■ Exercise description: Lines below containing the word "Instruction" should be copied out.
Dataset content: Begin
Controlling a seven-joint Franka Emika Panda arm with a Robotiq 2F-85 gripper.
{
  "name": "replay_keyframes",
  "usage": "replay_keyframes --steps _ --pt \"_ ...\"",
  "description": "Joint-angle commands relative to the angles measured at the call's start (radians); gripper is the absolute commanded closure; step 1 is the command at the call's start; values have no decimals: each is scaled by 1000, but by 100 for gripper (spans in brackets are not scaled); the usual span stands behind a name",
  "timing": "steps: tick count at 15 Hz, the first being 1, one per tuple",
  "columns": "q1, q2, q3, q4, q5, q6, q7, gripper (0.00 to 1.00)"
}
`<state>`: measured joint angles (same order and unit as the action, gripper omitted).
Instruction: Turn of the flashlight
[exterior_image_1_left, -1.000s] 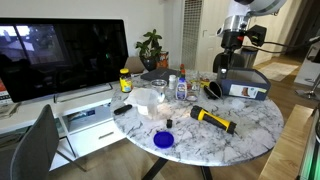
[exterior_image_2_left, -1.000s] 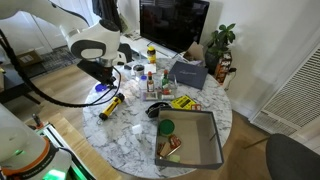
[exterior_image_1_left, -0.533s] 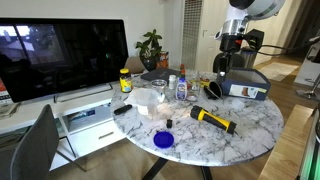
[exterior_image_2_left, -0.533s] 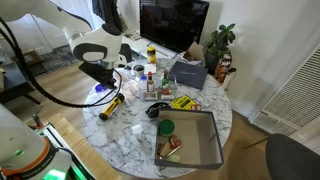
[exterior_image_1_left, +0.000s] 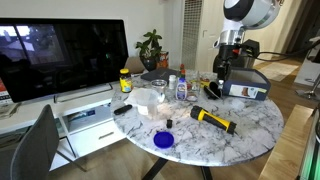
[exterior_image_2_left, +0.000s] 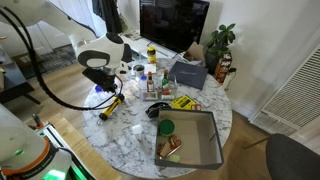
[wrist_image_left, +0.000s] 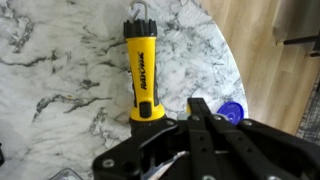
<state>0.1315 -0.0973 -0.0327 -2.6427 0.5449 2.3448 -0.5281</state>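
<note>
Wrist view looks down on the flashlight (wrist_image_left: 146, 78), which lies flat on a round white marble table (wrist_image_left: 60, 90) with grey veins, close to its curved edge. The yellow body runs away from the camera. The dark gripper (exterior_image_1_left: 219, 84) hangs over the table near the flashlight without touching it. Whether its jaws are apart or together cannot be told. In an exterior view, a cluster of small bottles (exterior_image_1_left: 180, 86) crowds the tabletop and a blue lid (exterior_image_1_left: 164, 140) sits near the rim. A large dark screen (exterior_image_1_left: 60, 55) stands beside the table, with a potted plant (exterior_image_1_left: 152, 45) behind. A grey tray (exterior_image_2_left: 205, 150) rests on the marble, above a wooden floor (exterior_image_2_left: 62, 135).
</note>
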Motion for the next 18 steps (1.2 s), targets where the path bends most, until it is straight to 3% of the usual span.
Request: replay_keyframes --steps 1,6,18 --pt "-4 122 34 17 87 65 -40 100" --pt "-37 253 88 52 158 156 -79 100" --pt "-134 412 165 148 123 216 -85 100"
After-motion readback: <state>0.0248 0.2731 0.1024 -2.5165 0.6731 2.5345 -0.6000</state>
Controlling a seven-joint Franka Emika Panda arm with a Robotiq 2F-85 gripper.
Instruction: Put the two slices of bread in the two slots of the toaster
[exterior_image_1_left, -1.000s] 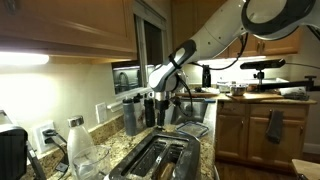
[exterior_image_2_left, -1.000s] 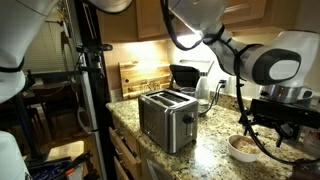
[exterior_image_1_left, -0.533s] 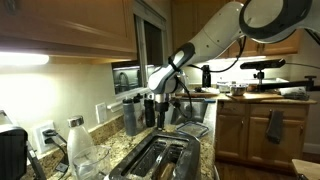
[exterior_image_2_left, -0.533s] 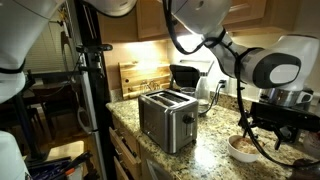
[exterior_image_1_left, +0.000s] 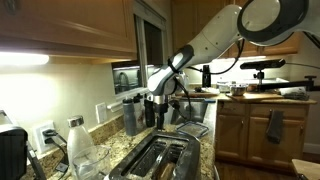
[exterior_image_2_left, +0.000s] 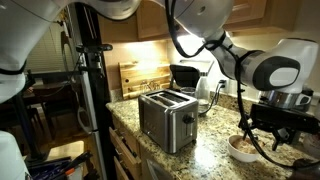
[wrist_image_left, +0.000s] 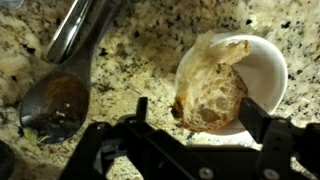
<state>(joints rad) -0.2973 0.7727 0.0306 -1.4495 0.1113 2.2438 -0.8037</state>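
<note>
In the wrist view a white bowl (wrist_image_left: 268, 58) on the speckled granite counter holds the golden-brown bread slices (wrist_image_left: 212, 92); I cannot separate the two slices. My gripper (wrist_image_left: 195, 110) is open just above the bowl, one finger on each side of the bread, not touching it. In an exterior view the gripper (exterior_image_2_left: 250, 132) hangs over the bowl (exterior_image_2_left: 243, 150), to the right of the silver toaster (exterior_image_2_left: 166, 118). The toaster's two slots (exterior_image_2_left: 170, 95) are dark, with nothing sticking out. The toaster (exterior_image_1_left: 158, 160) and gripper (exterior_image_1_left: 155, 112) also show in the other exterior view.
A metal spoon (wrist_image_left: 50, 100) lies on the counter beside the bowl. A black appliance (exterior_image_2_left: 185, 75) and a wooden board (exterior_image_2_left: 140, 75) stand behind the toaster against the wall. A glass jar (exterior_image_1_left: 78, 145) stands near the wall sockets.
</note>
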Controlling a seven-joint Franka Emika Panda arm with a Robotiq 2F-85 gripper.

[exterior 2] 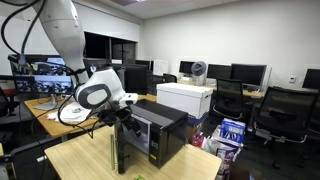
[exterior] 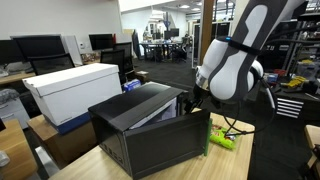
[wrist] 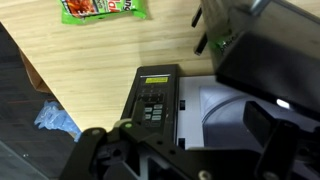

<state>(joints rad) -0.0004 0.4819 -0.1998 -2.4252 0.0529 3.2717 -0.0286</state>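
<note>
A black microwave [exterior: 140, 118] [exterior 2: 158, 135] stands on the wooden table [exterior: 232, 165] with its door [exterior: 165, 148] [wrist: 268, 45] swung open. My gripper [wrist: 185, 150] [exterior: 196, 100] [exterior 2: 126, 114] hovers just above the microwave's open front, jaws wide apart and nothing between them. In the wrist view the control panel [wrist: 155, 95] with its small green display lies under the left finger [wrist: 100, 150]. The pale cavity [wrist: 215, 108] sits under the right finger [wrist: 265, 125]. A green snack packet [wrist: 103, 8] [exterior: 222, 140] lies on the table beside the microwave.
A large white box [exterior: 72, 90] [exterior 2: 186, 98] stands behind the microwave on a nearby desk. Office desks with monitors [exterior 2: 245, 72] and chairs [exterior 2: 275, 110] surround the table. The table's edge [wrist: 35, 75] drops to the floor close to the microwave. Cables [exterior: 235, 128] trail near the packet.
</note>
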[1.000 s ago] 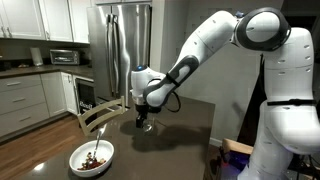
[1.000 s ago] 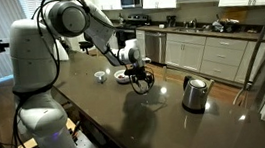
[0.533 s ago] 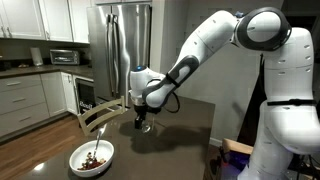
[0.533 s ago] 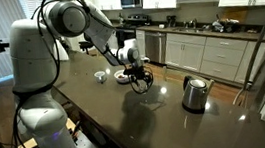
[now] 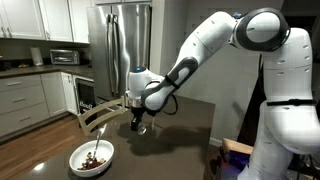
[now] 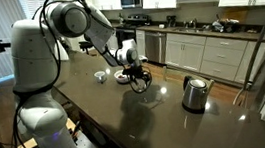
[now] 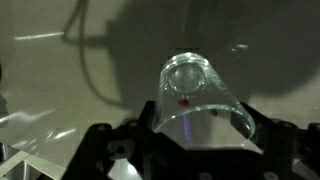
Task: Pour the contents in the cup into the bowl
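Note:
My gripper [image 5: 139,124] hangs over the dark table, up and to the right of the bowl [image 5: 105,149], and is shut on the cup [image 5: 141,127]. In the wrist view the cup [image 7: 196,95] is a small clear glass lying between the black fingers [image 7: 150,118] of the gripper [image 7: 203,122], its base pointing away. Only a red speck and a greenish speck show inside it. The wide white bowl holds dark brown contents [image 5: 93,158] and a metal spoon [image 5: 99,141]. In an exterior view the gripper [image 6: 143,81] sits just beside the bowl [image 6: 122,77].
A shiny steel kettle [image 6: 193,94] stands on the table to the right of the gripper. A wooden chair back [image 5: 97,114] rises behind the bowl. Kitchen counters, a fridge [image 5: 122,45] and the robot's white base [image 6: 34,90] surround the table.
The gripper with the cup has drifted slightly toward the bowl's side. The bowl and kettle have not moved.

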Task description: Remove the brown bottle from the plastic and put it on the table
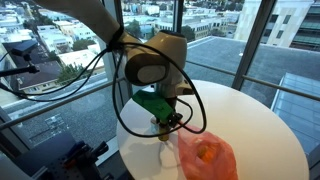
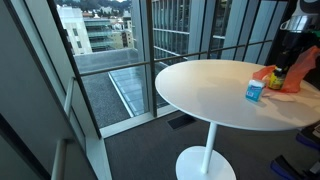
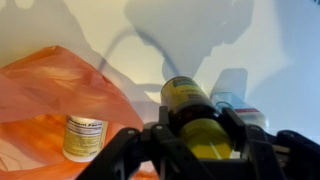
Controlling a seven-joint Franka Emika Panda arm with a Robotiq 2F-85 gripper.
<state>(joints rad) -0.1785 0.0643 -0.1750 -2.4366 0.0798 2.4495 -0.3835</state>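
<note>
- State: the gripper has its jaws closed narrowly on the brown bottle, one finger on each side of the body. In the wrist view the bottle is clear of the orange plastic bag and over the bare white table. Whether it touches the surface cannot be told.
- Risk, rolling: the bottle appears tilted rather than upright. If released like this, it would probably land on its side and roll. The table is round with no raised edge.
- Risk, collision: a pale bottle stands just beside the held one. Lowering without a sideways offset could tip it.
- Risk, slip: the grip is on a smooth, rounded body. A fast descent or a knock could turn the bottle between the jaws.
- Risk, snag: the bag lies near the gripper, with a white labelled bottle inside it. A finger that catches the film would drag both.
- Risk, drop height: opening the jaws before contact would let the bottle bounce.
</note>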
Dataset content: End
■ Response box:
Instruction: Turn of the flashlight
Instruction: Put the two slices of bread in the two slots of the toaster

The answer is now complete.